Network routers maintain statistics counters for monitoring performance, traffic management, network tracing, and security. Counters keep track of the number of arrivals and departures of a packet type, and they count specific events such as when the network drops a packet. A packet’s arrival can lead to the updating of several different statistics counters; however, the number of statistics counters in a network device and their rate of update are often limited by memory technology.
Managing statistics counters requires high-performance memories that can accommodate multiple read-modify-write operations. This article describes a unique implementation of statistics counters using an IP-based approach that can be interfaced with a network processor unit (NPU) on one side and Xilinx’s QDR-IV memory controller on the other. The QDR-IV Statistics Counter IP is a soft IP that along with QDR-IV SRAM provides an efficient statistics counters for network traffic management and other counter applications.
QDR-IV SRAM Overview
QDR-IV SRAM has two bi-directional data ports A and B which can undertake two data WRITEs or two data READs or a combination of READ and WRITE per clock cycle. This gives the user the added flexibility of using the QDR-IV SRAM in applications where R/W ratios are not necessarily balanced. Each port allows data transfers on both clock edges (DDR operation) and is burst-oriented with a burst length of two words (each word is X18 or X36) per clock cycle. The address bus is common and also supports double data rate with the rising and falling edges providing the address for port A and B respectively. Depending upon the manufacturer, the QDR-IV SRAM may also support embedded error correction code (ECC) to virtually eliminate soft errors and improve the reliability of the memory array.
QDR-IV SRAMs are available in two flavors: QDR-IV High Performance (HP) and QDR-IV Xtreme Performance (XP). The HP device can operate at a maximum frequency of 667 MHz while the XP device can operate up to 1066 MHz. QDR-IV XP is able to increase the performance by dividing the memory space into 8 banks, represented by the 3 LSB bits of the address. The required access scheme is that different banks are accessed in the same cycle. From cycle to cycle any bank can be accessed. System designers understand this and are able to utilize the full random transaction rate (RTR) performance of XP devices by planning the system architecture to allocate the bank addresses. In this way, developers can reduce overall system cost while boosting performance.
Statistics Counter IP
The QDR IV Statistics Counter is a soft IP that along with QDR-IV SRAM provides statistics counters for network traffic management and other counter applications. The IP implements read-modify-write logic with support for a system management access port. The IP can be interfaced with a NPU on one side and a QDR-IV memory controller on the other. As the statistics counter supports line card rates of 400Gbps and beyond, performance is only limited by the FPGA and QDR-IV device used.

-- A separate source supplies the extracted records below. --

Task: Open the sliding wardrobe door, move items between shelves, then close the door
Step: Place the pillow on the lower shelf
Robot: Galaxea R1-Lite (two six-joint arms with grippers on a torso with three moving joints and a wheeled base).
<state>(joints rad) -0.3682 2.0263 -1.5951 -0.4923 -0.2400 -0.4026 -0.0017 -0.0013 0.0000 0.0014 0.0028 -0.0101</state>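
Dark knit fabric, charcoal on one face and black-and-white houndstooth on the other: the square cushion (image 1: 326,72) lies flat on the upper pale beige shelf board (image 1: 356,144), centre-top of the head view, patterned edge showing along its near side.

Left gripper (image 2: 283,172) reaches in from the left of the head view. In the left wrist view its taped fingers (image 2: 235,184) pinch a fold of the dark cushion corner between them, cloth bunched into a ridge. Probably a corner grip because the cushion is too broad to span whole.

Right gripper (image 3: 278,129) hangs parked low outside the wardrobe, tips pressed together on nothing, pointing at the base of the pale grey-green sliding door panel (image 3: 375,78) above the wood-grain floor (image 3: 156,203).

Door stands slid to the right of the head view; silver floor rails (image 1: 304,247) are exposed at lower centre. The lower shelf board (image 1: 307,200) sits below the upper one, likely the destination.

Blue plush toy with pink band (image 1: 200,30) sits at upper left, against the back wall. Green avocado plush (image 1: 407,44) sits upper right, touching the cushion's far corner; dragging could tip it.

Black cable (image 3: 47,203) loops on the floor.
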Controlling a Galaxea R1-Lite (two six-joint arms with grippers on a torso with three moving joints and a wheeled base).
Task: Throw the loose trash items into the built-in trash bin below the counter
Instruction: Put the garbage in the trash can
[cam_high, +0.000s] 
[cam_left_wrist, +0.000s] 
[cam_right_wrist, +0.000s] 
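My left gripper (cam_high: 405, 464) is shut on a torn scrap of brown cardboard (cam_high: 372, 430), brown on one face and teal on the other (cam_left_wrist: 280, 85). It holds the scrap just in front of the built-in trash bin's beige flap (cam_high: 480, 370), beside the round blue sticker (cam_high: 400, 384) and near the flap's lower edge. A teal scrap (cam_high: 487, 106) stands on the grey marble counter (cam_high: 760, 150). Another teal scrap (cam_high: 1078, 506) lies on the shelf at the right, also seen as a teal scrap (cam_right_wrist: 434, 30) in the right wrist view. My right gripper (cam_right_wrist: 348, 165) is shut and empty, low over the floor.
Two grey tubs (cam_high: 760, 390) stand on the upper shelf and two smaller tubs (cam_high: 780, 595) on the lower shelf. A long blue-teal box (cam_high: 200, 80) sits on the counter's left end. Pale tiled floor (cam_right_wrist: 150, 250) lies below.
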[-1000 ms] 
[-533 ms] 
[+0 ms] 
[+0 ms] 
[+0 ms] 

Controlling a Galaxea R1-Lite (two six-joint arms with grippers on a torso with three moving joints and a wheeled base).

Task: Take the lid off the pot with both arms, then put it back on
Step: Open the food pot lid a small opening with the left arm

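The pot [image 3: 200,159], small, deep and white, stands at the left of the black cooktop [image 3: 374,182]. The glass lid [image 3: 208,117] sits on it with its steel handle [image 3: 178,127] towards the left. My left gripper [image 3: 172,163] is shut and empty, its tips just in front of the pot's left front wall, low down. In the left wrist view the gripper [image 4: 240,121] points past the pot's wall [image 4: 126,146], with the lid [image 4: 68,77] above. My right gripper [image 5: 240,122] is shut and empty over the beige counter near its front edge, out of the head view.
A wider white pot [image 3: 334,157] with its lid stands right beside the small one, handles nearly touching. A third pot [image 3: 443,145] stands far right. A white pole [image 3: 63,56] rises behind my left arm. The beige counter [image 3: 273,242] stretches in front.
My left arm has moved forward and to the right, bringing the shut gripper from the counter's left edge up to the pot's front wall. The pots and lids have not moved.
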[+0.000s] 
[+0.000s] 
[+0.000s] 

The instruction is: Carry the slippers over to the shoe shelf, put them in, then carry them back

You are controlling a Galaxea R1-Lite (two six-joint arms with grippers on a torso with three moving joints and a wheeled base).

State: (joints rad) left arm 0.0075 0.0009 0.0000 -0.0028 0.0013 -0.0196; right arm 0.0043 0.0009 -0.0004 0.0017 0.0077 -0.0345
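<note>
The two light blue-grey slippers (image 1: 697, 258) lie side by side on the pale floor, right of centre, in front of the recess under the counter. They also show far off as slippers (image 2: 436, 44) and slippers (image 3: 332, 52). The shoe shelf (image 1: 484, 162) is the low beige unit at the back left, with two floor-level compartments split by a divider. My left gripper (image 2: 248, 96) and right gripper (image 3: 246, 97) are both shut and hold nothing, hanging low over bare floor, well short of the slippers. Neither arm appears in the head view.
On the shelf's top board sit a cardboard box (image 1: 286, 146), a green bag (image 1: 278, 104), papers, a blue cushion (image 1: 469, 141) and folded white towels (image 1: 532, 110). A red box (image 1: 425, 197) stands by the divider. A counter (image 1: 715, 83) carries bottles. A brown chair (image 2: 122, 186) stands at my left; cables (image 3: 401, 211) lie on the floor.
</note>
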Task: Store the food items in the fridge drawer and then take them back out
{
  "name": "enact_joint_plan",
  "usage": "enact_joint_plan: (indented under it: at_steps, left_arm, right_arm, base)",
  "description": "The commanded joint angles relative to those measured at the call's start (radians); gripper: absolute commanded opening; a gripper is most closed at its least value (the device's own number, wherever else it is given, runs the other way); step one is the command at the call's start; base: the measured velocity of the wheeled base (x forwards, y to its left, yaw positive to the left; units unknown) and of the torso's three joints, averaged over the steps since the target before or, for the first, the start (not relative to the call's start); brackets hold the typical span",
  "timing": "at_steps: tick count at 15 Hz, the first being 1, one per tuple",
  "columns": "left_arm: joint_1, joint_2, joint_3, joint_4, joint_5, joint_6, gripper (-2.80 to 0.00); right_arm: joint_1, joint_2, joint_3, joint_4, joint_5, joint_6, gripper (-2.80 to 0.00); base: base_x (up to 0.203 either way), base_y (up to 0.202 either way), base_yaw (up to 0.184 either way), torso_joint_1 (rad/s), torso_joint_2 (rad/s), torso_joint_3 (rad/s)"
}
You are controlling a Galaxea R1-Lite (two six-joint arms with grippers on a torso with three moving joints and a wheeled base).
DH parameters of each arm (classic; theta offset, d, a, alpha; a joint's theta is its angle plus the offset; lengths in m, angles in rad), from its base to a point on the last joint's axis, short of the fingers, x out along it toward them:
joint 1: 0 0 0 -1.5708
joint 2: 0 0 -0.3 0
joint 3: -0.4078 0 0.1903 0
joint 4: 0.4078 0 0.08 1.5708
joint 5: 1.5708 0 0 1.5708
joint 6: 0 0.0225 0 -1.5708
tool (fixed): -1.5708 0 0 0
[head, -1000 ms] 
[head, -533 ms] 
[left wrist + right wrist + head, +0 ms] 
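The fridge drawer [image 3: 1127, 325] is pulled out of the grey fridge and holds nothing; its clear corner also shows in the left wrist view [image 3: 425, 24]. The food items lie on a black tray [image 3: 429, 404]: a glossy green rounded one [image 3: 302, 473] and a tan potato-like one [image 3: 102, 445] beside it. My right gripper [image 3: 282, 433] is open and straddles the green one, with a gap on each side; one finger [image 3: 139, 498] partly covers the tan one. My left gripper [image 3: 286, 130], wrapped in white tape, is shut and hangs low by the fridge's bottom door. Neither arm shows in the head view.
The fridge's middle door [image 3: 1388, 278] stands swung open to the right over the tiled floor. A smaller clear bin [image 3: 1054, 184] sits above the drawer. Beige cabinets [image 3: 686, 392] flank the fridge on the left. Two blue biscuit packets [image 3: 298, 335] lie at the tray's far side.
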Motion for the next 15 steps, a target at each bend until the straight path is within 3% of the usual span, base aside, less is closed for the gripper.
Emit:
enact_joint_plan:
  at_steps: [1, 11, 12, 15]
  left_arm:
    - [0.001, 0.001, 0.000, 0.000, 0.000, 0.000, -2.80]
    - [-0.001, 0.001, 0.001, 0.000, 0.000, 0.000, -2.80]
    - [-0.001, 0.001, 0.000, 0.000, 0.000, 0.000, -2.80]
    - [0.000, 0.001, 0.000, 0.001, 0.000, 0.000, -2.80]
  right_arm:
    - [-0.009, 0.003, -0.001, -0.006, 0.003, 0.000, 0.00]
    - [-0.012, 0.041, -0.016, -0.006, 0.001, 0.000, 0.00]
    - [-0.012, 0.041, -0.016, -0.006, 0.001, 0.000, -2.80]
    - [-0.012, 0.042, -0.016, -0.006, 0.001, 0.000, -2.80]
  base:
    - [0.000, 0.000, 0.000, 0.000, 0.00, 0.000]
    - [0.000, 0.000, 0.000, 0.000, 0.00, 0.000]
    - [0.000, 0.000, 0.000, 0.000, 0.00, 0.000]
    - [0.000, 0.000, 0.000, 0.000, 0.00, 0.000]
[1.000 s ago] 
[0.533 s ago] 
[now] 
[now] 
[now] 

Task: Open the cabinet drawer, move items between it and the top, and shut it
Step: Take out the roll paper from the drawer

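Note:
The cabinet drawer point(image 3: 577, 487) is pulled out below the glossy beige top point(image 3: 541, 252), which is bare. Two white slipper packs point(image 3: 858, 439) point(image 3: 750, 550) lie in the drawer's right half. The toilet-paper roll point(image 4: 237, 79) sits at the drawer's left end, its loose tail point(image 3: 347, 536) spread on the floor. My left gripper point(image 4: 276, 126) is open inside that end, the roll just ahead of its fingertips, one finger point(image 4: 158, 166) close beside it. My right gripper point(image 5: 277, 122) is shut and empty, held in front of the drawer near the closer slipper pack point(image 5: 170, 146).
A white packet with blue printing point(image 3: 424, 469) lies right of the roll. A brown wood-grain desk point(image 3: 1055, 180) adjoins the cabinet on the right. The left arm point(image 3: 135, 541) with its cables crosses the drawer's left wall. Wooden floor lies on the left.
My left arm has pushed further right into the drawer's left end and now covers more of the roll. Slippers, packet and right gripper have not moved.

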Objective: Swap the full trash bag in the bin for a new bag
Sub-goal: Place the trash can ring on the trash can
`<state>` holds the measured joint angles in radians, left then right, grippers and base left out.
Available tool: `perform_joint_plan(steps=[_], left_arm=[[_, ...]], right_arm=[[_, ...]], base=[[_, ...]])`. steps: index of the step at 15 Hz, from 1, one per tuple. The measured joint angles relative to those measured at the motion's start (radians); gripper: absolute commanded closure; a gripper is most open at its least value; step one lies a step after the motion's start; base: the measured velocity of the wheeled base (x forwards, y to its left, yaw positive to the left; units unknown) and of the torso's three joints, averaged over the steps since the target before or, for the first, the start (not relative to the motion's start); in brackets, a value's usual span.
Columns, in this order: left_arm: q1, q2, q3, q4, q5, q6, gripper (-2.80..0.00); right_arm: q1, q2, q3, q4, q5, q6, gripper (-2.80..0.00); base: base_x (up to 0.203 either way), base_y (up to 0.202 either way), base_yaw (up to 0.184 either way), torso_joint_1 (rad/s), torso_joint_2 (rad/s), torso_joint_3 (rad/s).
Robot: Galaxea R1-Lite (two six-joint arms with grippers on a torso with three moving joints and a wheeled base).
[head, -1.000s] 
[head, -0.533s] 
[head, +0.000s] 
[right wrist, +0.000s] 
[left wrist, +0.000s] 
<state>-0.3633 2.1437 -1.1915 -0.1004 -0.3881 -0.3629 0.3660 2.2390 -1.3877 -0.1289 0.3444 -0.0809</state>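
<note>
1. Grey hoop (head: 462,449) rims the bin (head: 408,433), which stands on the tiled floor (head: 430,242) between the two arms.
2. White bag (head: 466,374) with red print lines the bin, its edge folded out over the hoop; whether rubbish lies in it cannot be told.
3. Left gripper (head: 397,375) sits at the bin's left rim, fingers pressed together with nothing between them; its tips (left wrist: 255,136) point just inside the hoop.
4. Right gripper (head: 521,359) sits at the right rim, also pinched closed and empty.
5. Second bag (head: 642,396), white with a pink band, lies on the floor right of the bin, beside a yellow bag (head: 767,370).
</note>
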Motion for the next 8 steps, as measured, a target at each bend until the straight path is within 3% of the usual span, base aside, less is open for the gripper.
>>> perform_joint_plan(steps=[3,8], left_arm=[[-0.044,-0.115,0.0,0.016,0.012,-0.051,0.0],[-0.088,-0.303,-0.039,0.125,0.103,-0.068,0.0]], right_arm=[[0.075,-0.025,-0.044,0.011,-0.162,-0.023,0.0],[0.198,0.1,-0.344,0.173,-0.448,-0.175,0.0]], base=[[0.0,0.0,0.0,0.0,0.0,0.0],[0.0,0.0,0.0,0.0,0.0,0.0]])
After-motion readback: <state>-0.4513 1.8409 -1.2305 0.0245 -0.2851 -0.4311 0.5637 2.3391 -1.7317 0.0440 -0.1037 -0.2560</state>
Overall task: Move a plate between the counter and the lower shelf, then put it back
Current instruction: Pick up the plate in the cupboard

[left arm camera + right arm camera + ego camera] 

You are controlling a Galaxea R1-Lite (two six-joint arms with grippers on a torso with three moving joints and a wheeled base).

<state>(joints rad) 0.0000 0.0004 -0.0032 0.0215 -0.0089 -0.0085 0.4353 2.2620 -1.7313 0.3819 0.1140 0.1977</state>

Statistics Counter IP Operation
Figure 1 below shows an example implementation using QDR-IV and the Statistics Counter IP. The Statistics (STATS) update request is sent from a typical NPU at the rate of 800M counter pair updates/second. Each of these STATs requests contain command tokens for either ingress/egress packet that maintain two counters (Packet and Byte count) in a single 72-bit word. At every 1-second interval, the entire counter cache data is updated into lifetime counters maintained in the system memory (usually DRAM). This read-back access from the NPU is termed a Processor (PROCS) update request. The PCIe interface is used to transfer the counter cache data to update the lifetime counters. The block diagram below shows the setup with STATS IP and QDR-IV memory interfaced with Xilinx Memory Controller, PCIe bus, and NPU.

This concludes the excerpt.